PROBLEM: Somewhere below is a line with "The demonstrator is" and, later, a line with "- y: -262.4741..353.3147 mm"; repeat those two lines and all the lines between them, exactly as they are.

[Collection entries]

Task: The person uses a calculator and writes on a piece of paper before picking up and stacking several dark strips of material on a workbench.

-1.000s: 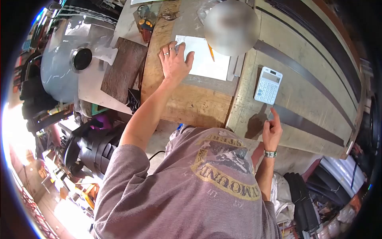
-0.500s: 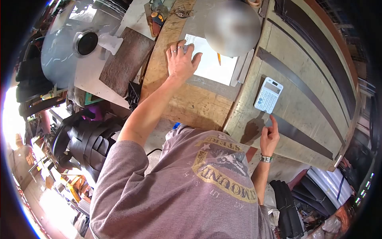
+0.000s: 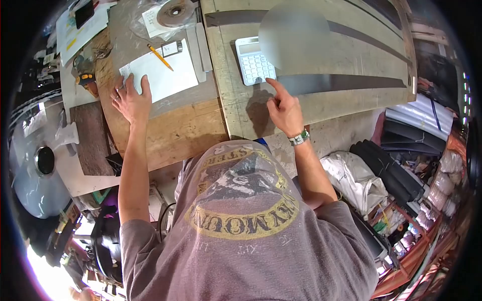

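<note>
My left hand (image 3: 131,100) lies with fingers spread at the left edge of a white sheet of paper (image 3: 175,80), holding nothing. A yellow pencil (image 3: 161,58) rests across the sheet's upper part, close to a small dark-and-white rectangular item (image 3: 171,48). My right hand (image 3: 287,111) has its index finger stretched out to the lower right corner of a white calculator (image 3: 255,67), the other fingers curled with nothing seen in them. Whether the fingertip presses a key cannot be told. A blurred round patch hides the calculator's upper right side.
Dark strips (image 3: 346,83) lie across the worktable right of the calculator. Behind the paper is a round disc in clear plastic (image 3: 174,12). A brown sheet (image 3: 91,138) and an orange-and-black tool (image 3: 86,80) are at left. Dark rolls (image 3: 389,168) stand below the table at right.
The view has swung to the right, so the bench and paper appear further left and more level. My left hand stays by the paper, and my right index finger remains at the calculator's lower edge.
</note>
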Demonstrator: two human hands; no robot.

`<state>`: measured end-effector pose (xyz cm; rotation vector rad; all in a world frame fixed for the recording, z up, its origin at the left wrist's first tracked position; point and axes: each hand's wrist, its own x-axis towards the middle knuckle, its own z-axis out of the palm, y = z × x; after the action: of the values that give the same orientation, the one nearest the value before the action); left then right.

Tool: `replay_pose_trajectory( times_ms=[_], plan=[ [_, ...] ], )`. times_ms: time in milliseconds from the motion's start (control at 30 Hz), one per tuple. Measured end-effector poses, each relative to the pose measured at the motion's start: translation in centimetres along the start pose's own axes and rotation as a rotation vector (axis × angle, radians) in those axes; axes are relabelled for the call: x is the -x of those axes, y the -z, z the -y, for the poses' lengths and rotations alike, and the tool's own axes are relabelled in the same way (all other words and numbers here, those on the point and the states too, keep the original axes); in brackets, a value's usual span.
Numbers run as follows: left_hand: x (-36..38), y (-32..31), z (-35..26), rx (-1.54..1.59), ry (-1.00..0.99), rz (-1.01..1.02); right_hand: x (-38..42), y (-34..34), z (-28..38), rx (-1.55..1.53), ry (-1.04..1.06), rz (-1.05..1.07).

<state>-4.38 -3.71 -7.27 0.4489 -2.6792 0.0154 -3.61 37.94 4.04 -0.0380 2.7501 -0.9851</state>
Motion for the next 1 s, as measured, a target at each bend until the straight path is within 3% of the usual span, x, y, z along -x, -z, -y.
replay_pose_trajectory(
  times_ms=[167, 567, 1000],
  plan=[
    [0.0, 0.0, 0.0, 0.017, -0.007, 0.005, -0.7, -1.0, 0.6, 0.039, -0.002, 0.073],
    [0.1, -0.1, 0.2, 0.080, 0.002, 0.035, -1.8, -2.3, 0.5, 0.101, 0.067, 0.022],
    [0.1, -0.1, -0.1, 0.016, -0.011, 0.013, -3.6, -1.4, 0.3, 0.143, -0.036, 0.071]
  ],
)
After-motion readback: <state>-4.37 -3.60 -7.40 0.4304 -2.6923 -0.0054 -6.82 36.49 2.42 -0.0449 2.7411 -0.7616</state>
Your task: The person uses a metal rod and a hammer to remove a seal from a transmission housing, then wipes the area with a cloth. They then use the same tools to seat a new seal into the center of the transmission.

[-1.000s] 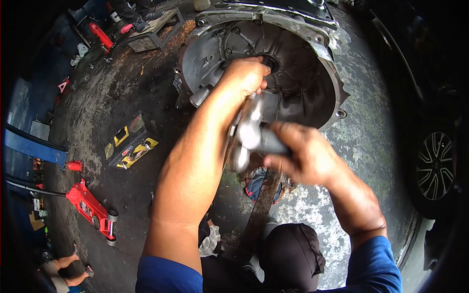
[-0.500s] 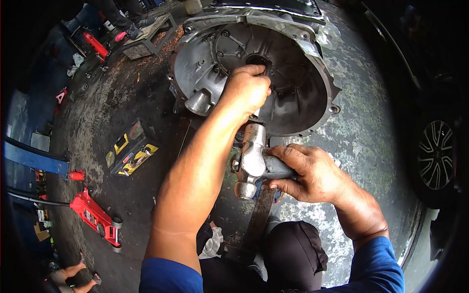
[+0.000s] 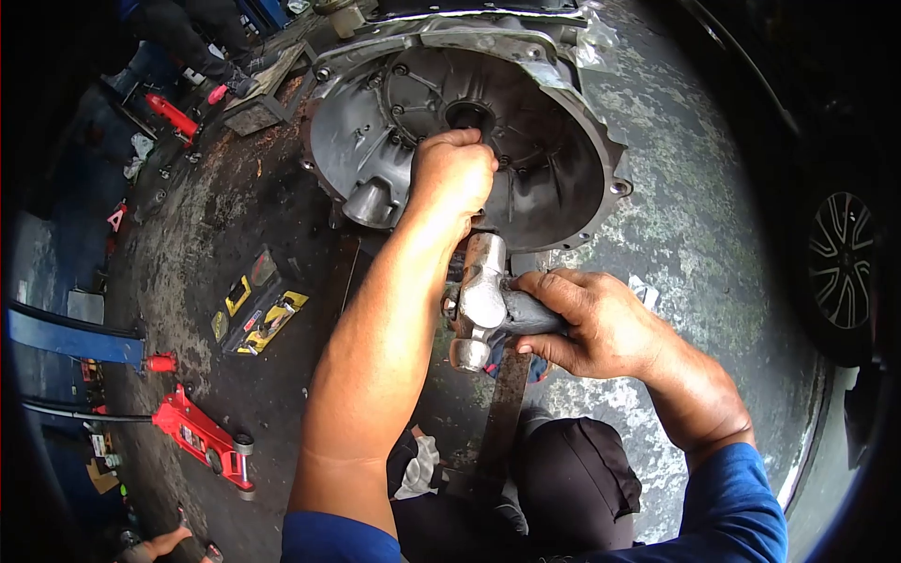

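left hand [image 3: 452, 174]: fisted on something hidden, centre bore of grey cast-metal bell housing [image 3: 563, 178], upper middle
right hand [image 3: 601, 324]: wrapped round steel-headed hammer [image 3: 479, 300], centre frame
hammer head axis: pointing up toward left fist, just below it
nearer: left

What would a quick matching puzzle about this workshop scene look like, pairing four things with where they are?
Things:
1. hammer
2. left hand
3. red floor jack
4. car wheel

Places:
A. far right edge
B. on the floor, lower left
C. gripped in the right hand
D. closed by the centre hole of the bell housing

Pairs: 1-C, 2-D, 3-B, 4-A
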A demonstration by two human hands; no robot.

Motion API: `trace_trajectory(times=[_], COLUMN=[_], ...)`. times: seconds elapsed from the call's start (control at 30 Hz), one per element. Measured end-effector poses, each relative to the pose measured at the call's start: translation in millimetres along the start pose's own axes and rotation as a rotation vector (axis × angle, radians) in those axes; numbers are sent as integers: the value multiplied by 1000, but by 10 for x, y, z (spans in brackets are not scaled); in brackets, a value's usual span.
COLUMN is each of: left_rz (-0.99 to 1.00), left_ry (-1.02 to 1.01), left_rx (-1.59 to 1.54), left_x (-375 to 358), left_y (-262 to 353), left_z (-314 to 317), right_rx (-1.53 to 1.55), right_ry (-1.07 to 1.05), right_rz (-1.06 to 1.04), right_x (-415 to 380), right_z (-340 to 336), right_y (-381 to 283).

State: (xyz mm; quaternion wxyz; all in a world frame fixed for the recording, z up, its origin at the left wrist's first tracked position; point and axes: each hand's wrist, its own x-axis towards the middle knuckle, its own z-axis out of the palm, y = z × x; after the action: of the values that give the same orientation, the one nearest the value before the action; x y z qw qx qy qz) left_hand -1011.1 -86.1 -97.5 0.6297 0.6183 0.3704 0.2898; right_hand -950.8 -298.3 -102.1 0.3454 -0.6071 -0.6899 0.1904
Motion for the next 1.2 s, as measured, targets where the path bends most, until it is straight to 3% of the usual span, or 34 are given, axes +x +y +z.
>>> trace_trajectory(times=[0.47,0.87,1.2], left_rz=[-152,-229,-177], left_ry=[14,-7,-77], left_rx=[-188,-118,-167], left_x=[11,-42,80], left_y=[-16,58,-77], left_z=[0,-25,-81], right_rx=[28,35,23], right_ry=[38,69,93], right_rz=[16,-21,-37], right_x=[-68,-11,115], right_z=[11,17,-7], right_y=[48,93,243])
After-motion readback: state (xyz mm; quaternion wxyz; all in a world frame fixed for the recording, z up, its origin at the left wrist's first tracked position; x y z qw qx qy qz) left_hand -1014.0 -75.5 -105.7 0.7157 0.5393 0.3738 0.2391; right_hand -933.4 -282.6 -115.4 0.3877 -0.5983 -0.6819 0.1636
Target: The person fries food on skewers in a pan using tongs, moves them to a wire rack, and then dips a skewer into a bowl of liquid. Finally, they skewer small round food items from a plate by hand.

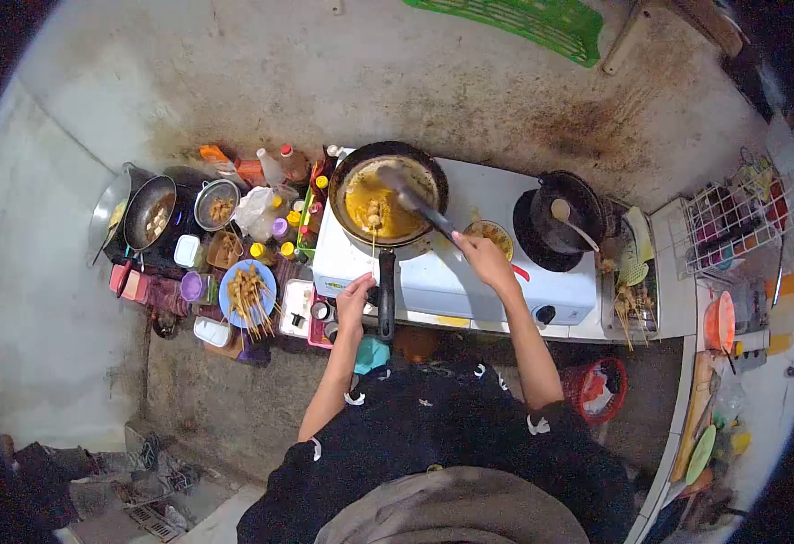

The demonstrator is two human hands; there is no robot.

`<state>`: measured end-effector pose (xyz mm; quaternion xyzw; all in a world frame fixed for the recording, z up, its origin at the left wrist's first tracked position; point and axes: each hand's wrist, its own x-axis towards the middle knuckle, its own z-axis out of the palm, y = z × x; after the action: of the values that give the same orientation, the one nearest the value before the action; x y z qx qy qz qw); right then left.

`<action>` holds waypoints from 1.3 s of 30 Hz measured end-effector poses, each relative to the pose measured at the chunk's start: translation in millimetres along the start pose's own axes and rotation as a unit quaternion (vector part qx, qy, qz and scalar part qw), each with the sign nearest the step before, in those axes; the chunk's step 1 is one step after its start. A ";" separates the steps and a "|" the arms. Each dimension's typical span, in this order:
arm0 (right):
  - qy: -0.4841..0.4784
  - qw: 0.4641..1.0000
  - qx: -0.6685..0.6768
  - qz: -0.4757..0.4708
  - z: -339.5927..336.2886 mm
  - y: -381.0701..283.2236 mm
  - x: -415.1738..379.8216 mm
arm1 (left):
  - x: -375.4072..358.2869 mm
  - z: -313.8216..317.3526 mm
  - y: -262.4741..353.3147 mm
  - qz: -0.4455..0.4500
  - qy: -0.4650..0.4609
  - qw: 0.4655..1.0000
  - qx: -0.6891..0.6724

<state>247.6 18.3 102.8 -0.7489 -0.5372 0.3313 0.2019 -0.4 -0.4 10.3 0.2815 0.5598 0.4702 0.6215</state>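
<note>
head cam looking straight down at a person cooking at a white two-burner stove point(469, 272). the right hand point(480, 254) is stretched forward over the stove top, arm nearly straight from the elbow, wrist angled toward the upper left. its fingers are wrapped around the end of a dark spatula point(415, 201), closed tight on the handle, and the blade end sits down in the frying pan point(388, 192). the pan is on the left burner, full of yellow-orange oil or sauce, with a couple of skewers of small round pieces point(375, 216) lying in it.

the left hand point(354, 299) is lower, at the front left edge of the stove, right beside the pan's long black handle point(385, 295) that points back toward the body. forearm comes up from the bottom, bent at the elbow. can't really tell if the fingers are touching the handle or just hanging next to it, they look loosely curled together, not spread.

on the right burner there's a black pot point(567, 213) with a ladle in it. a small bowl point(489, 238) of something yellow sits between the burners, just past the right hand. off to the left on the floor level counter: a blue plate point(247, 295) of skewers, a wok point(148, 213) with pieces in it, and a bunch of sauce bottles point(284, 168).
</note>
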 end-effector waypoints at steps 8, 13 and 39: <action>-0.032 0.998 -0.052 0.000 -4.5 4.9 1.9 | 0.3 -0.4 0.4 -0.002 -0.009 1.000 -0.001; -0.067 0.998 0.005 0.008 -18.9 -3.7 -7.8 | 5.3 -1.1 -4.2 -0.008 -0.002 1.000 -0.012; -0.079 0.996 0.031 0.026 -17.4 7.8 -8.2 | 4.2 -1.4 -5.8 -0.006 0.003 1.000 -0.003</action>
<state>263.5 8.9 112.1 -0.7278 -0.5211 0.4109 0.1730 -0.5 0.8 3.1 0.2745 0.5619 0.4692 0.6235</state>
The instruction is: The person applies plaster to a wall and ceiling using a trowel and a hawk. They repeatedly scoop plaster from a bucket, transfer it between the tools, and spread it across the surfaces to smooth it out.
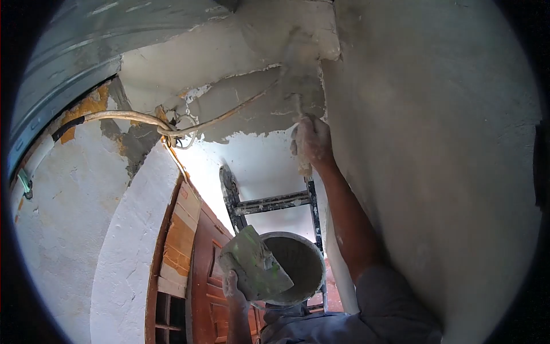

OUTPUT OF THE EXERCISE:
The demonstrator is two human hands; there is no robot.

`<state>`: measured end-effector pose (xyz mm; quaternion xyzw; all in a world frame fixed for the recording, z up, its origin at the left wrist's first tracked position; point and axes: each hand's wrist, its own x-axis towards the middle knuckle, its own z-axis out of the palm, y = z × x; after the action: of the values that give the same orientation, the one nearest the value before the action; x y z qx qy qz qw); right then left.

`<action>` holds waypoints from 1.3 s of 30 Hz measured end-effector poses, each relative to the pose measured at the chunk's start: translation in millimetres along the start pose's own axes and rotation as a unit quaternion (vector part qx, qy, qz and scalar part qw), each with the sign nearest the step before, in those axes; the chunk's step 1 is one step after its start. A ";" separates the steps and a "|" the arms. Each dimension's typical span, in this order:
arm0 (right):
  - qy: -0.4841..0.4784
  - qw: 0.4641..1.0000
  - qx: -0.6685..0.6768
  - qz: -0.4757..0.4708
  - z: -339.5927..336.2886 mm
  - y: -381.0701..283.2236 mm
  - x: -415.1738..379.8216 mm
arm1 (left):
  - x: -375.4072..358.2869 mm
  - z: -313.8216..317.3526 mm
  - y: -262.4741..353.3147 mm

The exercise is now finished.